Ils se mettent donc en route. Ils prennent un sentier qu’Ikoto croit reconnaître, puis un autre, puis un autre…Mais ils tournent en rond et finissent par se perdre tout à fait. Enfin, tout étonnés, ils arrivent sur une grande plage, à l’ombre des palétuviers, de kapoks et de cocotiers qui font une longue file jusqu’à l’horizon.
-Nous sommes perdus, dit Ikoto.
-Qu’allons-nous faire ? demande Ikely.
-Suivons la plage, nous trouverons peut-être un village, ou bien nous verrons un voyageur qui nous dira quel est notre chemin.
Ikely se remet à marcher. Ils se taisent tous deux, en écoutant le vent dans les grandes feuilles de palétuviers, et le bruit des vagues sur le sable.
Le petit aveugle est très fatigué : mais au moment où il va mettre son frère à terre, il bute sur un objet dur.
-Qu’est-ce que c’est ? demande-t-il.
-C’est une très grande pièce d’argent. Ramasse-la. Nous pourrons acheter de quoi manger quand nous arriverons dans un village.
Ikely reprend un peu courage, et marche encore, jusqu’à ce qu’il bute, à nouveau, contre une corne de bœuf.
-Ramasse-la, dit Ikoto. On ne sait jamais, elle peut nous servir.
Plus loin, il tombe presque, car une tige de fer lui blesse le pied.
-Prends ce morceau de fer, dit encore Ikoto. Donne-le moi, je le porterai avec la corne et la pièce.
Plus loin enfin, c’est un van qui l’arrête ; le petit aveugle le donne à son frère. Quand ils quittent la plage, ils se trouvent dans une vaste plaine. Ils pensent qu’ils trouveront bien par là une maison habitée.
En effet, au milieu d’un gros bouquet de bananiers, Ikoto aperçoit un grand toit pointu, et, au-dessus, une légère fumée.
-Nous sommes sauvés, mon frère, dit-il, une maison !
C’est en effet une grande maison de falafa tressé.

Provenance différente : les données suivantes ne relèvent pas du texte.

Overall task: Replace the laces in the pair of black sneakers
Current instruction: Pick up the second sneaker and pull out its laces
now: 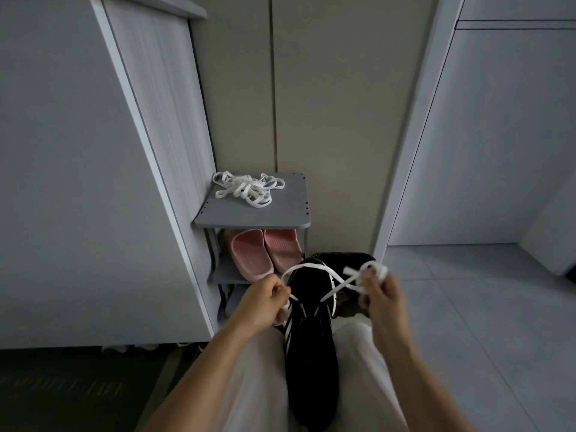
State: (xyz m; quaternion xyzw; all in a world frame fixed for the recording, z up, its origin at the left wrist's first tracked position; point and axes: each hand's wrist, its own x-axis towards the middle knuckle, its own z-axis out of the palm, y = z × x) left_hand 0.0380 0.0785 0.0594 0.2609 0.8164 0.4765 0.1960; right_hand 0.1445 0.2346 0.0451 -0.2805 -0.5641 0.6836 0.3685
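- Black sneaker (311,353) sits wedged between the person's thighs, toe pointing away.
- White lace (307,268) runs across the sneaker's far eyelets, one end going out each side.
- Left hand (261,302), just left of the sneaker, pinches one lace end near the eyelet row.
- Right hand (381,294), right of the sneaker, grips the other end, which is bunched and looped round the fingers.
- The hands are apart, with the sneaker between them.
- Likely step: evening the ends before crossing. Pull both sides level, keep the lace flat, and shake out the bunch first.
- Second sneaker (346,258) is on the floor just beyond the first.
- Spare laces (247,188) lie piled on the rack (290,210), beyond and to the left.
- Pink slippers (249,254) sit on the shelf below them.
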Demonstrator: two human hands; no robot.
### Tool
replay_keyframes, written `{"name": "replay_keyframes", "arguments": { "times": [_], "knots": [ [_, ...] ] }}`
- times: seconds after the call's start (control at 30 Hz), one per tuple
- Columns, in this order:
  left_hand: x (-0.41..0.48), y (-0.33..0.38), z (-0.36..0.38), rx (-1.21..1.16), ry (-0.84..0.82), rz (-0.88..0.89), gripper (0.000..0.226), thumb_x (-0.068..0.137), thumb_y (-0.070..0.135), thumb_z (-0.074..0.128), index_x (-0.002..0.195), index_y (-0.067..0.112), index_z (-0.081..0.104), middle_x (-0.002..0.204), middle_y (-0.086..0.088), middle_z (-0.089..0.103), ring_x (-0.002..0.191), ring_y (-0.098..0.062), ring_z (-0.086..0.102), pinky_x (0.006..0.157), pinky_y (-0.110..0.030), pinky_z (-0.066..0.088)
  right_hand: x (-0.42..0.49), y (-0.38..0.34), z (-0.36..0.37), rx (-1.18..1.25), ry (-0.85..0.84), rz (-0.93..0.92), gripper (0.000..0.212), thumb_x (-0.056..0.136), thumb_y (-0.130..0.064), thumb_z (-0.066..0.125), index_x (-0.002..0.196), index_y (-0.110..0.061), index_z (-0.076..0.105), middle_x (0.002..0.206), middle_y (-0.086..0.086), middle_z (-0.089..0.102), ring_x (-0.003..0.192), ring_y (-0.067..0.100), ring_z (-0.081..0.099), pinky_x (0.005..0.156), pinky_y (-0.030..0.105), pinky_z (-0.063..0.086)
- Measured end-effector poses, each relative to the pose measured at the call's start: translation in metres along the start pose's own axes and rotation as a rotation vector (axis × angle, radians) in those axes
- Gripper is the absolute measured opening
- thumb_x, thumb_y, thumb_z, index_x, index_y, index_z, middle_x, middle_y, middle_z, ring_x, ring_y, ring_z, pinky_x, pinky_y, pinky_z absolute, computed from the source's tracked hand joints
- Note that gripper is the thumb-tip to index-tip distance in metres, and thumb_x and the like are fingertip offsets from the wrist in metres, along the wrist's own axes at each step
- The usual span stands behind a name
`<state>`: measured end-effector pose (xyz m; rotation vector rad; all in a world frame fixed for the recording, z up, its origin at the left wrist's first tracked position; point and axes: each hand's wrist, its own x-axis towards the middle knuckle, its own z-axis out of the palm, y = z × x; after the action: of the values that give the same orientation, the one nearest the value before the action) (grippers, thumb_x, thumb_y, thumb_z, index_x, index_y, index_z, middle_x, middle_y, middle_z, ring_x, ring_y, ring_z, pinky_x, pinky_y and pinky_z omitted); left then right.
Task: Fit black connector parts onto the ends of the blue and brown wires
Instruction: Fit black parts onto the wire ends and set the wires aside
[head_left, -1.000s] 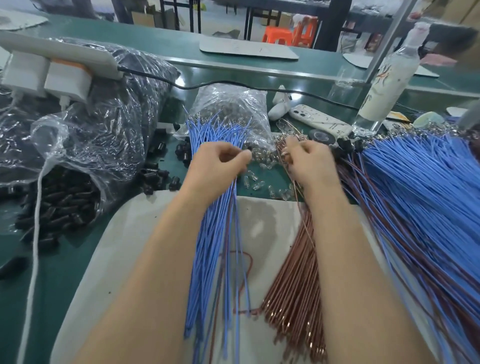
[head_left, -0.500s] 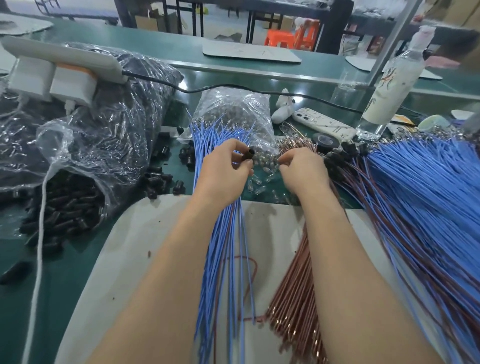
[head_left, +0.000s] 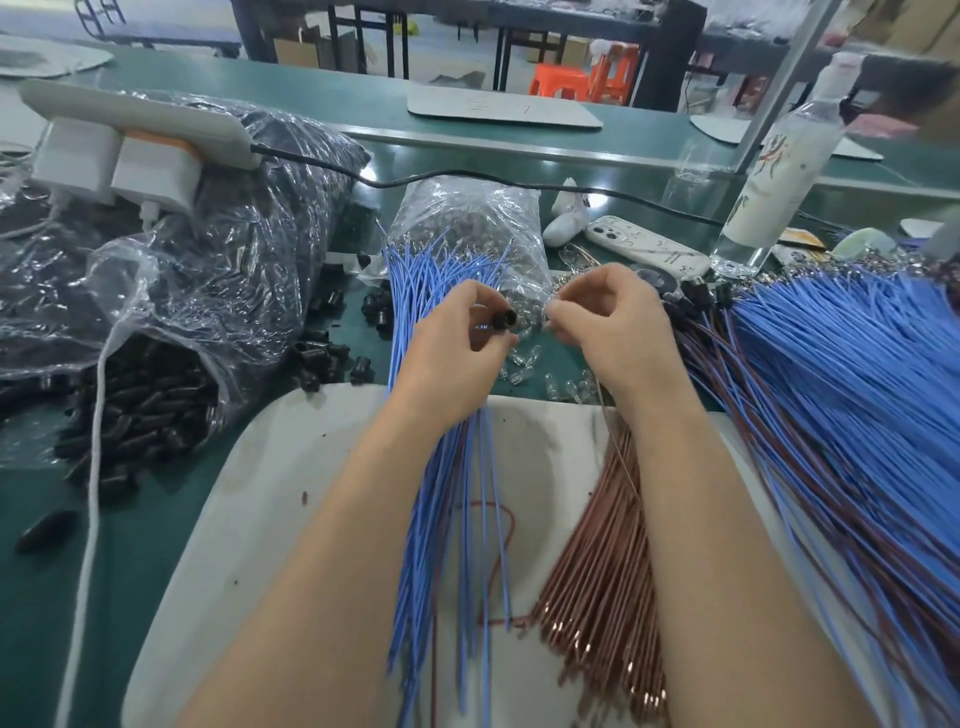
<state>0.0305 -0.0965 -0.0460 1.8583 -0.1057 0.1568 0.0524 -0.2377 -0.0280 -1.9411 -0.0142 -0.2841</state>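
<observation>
No word, number or brand name is legible anywhere in my view. The clear bottle (head_left: 777, 174) at far right carries an orange and dark printed design, too blurred to read; the pale mat (head_left: 503, 108) on the far bench bears faint red marks I cannot decipher

- One view only: it rides on your head, facing forward and down onto the worktop (head_left: 130, 545).
- It sits close above your left hand (head_left: 457, 343) and right hand (head_left: 610, 325).
</observation>
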Motion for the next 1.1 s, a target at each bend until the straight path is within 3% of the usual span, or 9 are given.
{"name": "replay_keyframes", "arguments": {
  "times": [0.17,0.27,0.33,0.43,0.5,0.7,0.87,0.97,1.1],
  "knots": [
    [-0.009,0.002,0.002,-0.046,-0.004,0.041,0.018,0.09,0.0,0.055,0.094,0.018,0.054,0.102,-0.003,0.068,0.093,-0.015,0.067,0.093,-0.038,0.051,-0.019,0.0,-0.005,0.054,-0.066,-0.083,0.021,0.085,-0.007,0.062,0.079,-0.027,0.066,0.072,0.001,0.067,0.065,0.012,0.06,0.072,0.037,0.054],
    [-0.015,0.002,0.002,-0.057,0.035,0.071,0.021,0.091,0.003,0.055,0.091,0.024,0.052,0.102,-0.003,0.068,0.089,-0.015,0.068,0.09,-0.038,0.052,-0.018,0.013,-0.004,-0.17,0.056,-0.082,0.018,0.086,-0.013,0.059,0.084,-0.028,0.068,0.074,-0.007,0.067,0.068,0.009,0.06,0.072,0.026,0.049],
    [-0.018,0.001,0.002,-0.061,0.083,0.09,0.018,0.092,0.008,0.055,0.092,0.026,0.052,0.1,-0.001,0.069,0.081,-0.011,0.068,0.086,-0.036,0.054,-0.016,0.02,-0.003,-0.363,0.061,-0.044,0.021,0.088,-0.014,0.054,0.097,-0.024,0.071,0.089,-0.003,0.07,0.081,0.012,0.061,0.071,0.017,0.041],
    [-0.018,0.001,0.003,-0.092,0.183,0.099,0.018,0.092,0.016,0.057,0.091,0.033,0.054,0.096,0.005,0.069,0.07,-0.008,0.064,0.079,-0.035,0.055,-0.007,0.026,0.005,-0.575,-0.029,-0.014,0.032,0.091,-0.012,0.047,0.113,-0.02,0.068,0.116,0.004,0.066,0.107,0.022,0.058,0.085,0.023,0.04],
    [-0.016,0.002,0.004,-0.088,0.246,0.105,0.019,0.091,0.02,0.06,0.089,0.039,0.055,0.088,0.015,0.065,0.061,-0.003,0.056,0.072,-0.026,0.053,-0.001,0.025,0.013,-0.644,-0.07,0.014,0.034,0.092,-0.013,0.046,0.117,-0.021,0.066,0.124,0.007,0.061,0.11,0.025,0.056,0.091,0.028,0.042],
    [-0.005,0.005,0.004,-0.032,0.275,0.061,0.011,0.091,0.023,0.059,0.1,0.03,0.061,0.078,0.017,0.059,0.054,0.005,0.049,0.056,-0.007,0.042,0.01,0.018,0.03,-0.735,-0.029,-0.035,0.026,0.092,-0.021,0.052,0.113,-0.017,0.067,0.121,0.01,0.058,0.109,0.03,0.055,0.085,0.032,0.043],
    [-0.005,0.004,0.005,-0.029,0.266,0.017,0.007,0.09,0.021,0.062,0.097,0.024,0.059,0.082,0.013,0.061,0.07,-0.007,0.059,0.071,-0.019,0.05,0.02,0.016,0.044,-0.852,-0.114,0.103,0.034,0.087,-0.02,0.057,0.121,-0.016,0.062,0.125,0.008,0.058,0.115,0.03,0.054,0.092,0.034,0.046],
    [-0.006,0.004,0.002,-0.054,0.229,-0.009,0.013,0.09,0.019,0.061,0.086,0.029,0.055,0.087,0.007,0.065,0.083,-0.022,0.067,0.08,-0.04,0.055,0.018,0.021,0.04,-0.764,-0.012,0.052,0.025,0.088,-0.008,0.053,0.111,-0.011,0.064,0.115,0.012,0.063,0.107,0.031,0.057,0.088,0.035,0.048],
    [-0.008,0.004,0.003,-0.053,0.218,-0.008,0.011,0.09,0.017,0.061,0.089,0.027,0.056,0.088,0.006,0.065,0.084,-0.024,0.067,0.082,-0.045,0.055,0.015,0.025,0.031,-0.712,-0.021,0.009,0.019,0.091,-0.016,0.056,0.107,-0.012,0.066,0.112,0.011,0.065,0.107,0.03,0.057,0.084,0.033,0.045]
  ]
}}
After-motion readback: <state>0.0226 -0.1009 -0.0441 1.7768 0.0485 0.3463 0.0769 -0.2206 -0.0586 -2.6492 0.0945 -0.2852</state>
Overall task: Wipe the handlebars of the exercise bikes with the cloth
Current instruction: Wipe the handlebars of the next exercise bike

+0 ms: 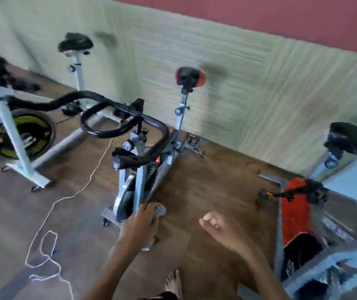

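Handlebars of black, padded, curving tubing (127, 109) stood at the front of the middle bike. One bend looped out to the left and another swept down to the right, ending in a stubby grip. They looked glossy in places, though motion blur hid any finer surface detail.

At far left was a white-framed exercise bike (6, 118) with a black flywheel ringed in yellow-green (21, 135) and a black saddle (75, 43). A thin white cord (91, 177) trailed from beneath the handlebars across the brown wooden floor (205, 180) and ended in loose loops at lower left.

The grey-framed middle bike (139, 185) carried a red and black saddle (190, 76) near the pale green wall (216, 50).

Low in the view, in front of that bike's base, the left hand (138, 221) had its fingers curled round a small grey cloth (160, 210). The cloth was bunched in the grip, with an edge showing past the fingertips, and it was well apart from the handlebars. The right hand (218, 225), beside it, was closed into a fist and held nothing. A bare foot (173, 282) showed between the two forearms.

At right stood a red-orange exercise bike (294, 211), heavily blurred, with a black saddle (346, 139).
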Demonstrator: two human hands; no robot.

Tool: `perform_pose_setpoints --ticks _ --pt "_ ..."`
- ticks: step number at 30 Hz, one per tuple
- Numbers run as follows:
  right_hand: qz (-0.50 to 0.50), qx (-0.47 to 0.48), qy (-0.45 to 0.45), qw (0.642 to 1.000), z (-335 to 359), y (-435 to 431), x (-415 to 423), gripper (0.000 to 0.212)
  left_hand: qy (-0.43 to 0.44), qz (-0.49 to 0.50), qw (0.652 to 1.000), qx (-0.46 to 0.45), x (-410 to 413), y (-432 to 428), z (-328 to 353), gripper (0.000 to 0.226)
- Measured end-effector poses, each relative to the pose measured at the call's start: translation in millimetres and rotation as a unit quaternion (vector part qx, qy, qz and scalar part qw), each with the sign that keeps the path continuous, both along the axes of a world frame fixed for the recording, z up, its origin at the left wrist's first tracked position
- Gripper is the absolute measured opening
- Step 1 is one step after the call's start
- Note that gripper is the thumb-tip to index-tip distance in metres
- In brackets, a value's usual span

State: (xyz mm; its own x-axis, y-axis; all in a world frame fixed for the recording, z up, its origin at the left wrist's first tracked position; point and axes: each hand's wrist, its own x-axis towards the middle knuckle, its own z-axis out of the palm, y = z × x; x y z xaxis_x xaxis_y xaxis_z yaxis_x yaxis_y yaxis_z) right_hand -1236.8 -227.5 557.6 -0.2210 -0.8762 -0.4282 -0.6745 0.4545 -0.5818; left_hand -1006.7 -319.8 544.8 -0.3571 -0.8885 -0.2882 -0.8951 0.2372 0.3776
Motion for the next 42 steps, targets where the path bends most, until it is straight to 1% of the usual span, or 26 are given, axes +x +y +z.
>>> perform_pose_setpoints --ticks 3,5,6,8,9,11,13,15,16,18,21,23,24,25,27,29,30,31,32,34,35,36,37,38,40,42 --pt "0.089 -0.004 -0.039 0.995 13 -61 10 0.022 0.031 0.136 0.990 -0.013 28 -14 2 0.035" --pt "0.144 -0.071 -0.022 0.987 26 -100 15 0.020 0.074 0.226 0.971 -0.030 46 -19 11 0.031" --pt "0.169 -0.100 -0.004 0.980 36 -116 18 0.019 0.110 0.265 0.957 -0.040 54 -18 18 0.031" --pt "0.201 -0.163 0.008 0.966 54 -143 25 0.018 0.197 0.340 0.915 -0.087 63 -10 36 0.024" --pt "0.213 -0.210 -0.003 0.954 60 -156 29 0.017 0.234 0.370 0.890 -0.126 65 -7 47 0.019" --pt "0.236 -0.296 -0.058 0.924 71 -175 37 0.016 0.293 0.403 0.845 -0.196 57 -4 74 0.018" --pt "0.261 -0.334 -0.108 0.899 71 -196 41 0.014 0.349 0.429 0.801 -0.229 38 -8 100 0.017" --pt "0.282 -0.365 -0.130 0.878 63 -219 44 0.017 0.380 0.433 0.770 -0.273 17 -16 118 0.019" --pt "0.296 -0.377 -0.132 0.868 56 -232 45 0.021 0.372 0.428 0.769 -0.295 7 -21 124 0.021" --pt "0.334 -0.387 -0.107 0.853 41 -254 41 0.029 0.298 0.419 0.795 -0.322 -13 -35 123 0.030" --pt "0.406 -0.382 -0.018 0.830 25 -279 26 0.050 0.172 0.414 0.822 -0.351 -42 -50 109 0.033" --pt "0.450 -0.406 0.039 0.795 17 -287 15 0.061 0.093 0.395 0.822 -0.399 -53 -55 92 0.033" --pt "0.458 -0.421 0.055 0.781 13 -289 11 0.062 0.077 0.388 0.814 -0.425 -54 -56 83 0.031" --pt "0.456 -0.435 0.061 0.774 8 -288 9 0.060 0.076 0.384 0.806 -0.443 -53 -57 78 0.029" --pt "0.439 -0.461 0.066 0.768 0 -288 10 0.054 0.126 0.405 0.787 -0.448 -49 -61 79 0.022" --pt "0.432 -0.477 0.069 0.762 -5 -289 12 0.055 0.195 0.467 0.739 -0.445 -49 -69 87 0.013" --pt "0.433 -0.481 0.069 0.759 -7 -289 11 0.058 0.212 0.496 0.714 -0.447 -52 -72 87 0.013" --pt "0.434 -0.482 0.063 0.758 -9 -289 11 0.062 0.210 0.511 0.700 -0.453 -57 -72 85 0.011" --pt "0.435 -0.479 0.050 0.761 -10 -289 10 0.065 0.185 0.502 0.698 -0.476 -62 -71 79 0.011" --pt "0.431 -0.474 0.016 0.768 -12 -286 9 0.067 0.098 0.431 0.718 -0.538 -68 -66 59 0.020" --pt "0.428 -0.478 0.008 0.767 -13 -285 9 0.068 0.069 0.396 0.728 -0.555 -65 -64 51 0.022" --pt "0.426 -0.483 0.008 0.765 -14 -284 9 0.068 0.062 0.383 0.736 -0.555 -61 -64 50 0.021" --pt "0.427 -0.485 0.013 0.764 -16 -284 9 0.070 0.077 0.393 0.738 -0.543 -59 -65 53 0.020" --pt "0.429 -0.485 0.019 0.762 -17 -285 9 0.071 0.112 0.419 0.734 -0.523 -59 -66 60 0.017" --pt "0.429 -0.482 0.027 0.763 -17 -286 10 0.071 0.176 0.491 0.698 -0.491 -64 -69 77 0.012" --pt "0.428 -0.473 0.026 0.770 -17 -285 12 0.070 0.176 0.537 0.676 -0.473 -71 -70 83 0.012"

Mais on n’entend aucun bruit et la porte est fermée. Ikoto, sur les épaules de son frère, frappe avec la tige de fer, une fois, deux fois, trois fois… rien. Silence.
Mais, au moment où ils vont partir, la porte s’ouvre un peu : une très vieille femme passe sa tête et leur dit de continuer leur route. Elle semble avoir très peur, mais leur demande avec bonté :
-Où allez-vous, mes enfants ?
-Nous passions par là, dit Ikoto qui n’ose pas parler de leur histoire.
-Vous savez qui habite ici ? demande la vieille femme.
-Non, mais nous allons le savoir, si vous nous le dites.
-C’est la grand Fanany : un ogre terrible ! Moi, je suis sa servante. Mes pauvres enfants, il faut partir bien vite avant son retour.
-Mon frère est mort de fatigue, lui dit Ikoto. Laissez-nous entrer un moment ! Quand revient-il ?
-Pas avant la nuit. Allons, entrez…Mais ne restez pas longtemps, il vous mangerait.
Ils entrent dans une grande salle, remplie de riches objets. Les murs sont couverts de très belles rabanes ; sur le sol sont posées des nattes aux dessins compliqués, aux couleurs vives. Dans les coins, on voit de gros tambours recouverts de peaux de bœufs, et des plateaux d’argent, de pierres fines et d’or.
Ikoto dépose son frère sur une natte, près du feu :
-Tous ces trésors sont à lui ? demande-t-il.
-Oui, dit la vieille, on ne peut même pas les compter.
Sur les murs, il voit maintenant des fusils lourds et de longues sagaies, qui sont accrochés.
-Ce sont ses armes ? demande-t-il encore.
-Non, il n’a pas d’armes. Elles étaient à tous ceux qui ont essayé de se battre avec lui : les balles glissent sur sa peau, et les sagaies ne peu vent s’enfoncer dans sa chair dure. Toujours il a faim, et il avale les tout crus.
Malgré leur peur, Ikoto et Ikely s’endorment ; le soir tombe ; la vieille a disparu.
Il fait nuit quand les deux frères sont réveillés par un vent terrible. Tout s’envole autour de la maison ; le sol tremble ; c’est l’ogre qui revient.
-Qui est là ? crie-t-il en entrant. Quelle est cette odeur ?
Il fait noir, heureusement. Ikely se cache sous une nette. Mais Ikoto, qui ne peut pas bouger, doit aller au devant du danger.
-C’est moi qui suis là, dit-il avec courage.
-Qui, toi ? Qui a osé entrer dans la maison du grand Fanany ?
-Un autre Fanany : tu ne me fais pas peur !
-Mets ta dent sous ma main et je saurai si tu dis vrai.
Ikoto place la corne de bœuf sous les doigts de l’ogre.
-Tu as vraiment une dent de Fanany. Fais voir ton oreille.
Ikoto lui tend le van.
-Tu as bien une oreille de Fanany ; montre ta main ?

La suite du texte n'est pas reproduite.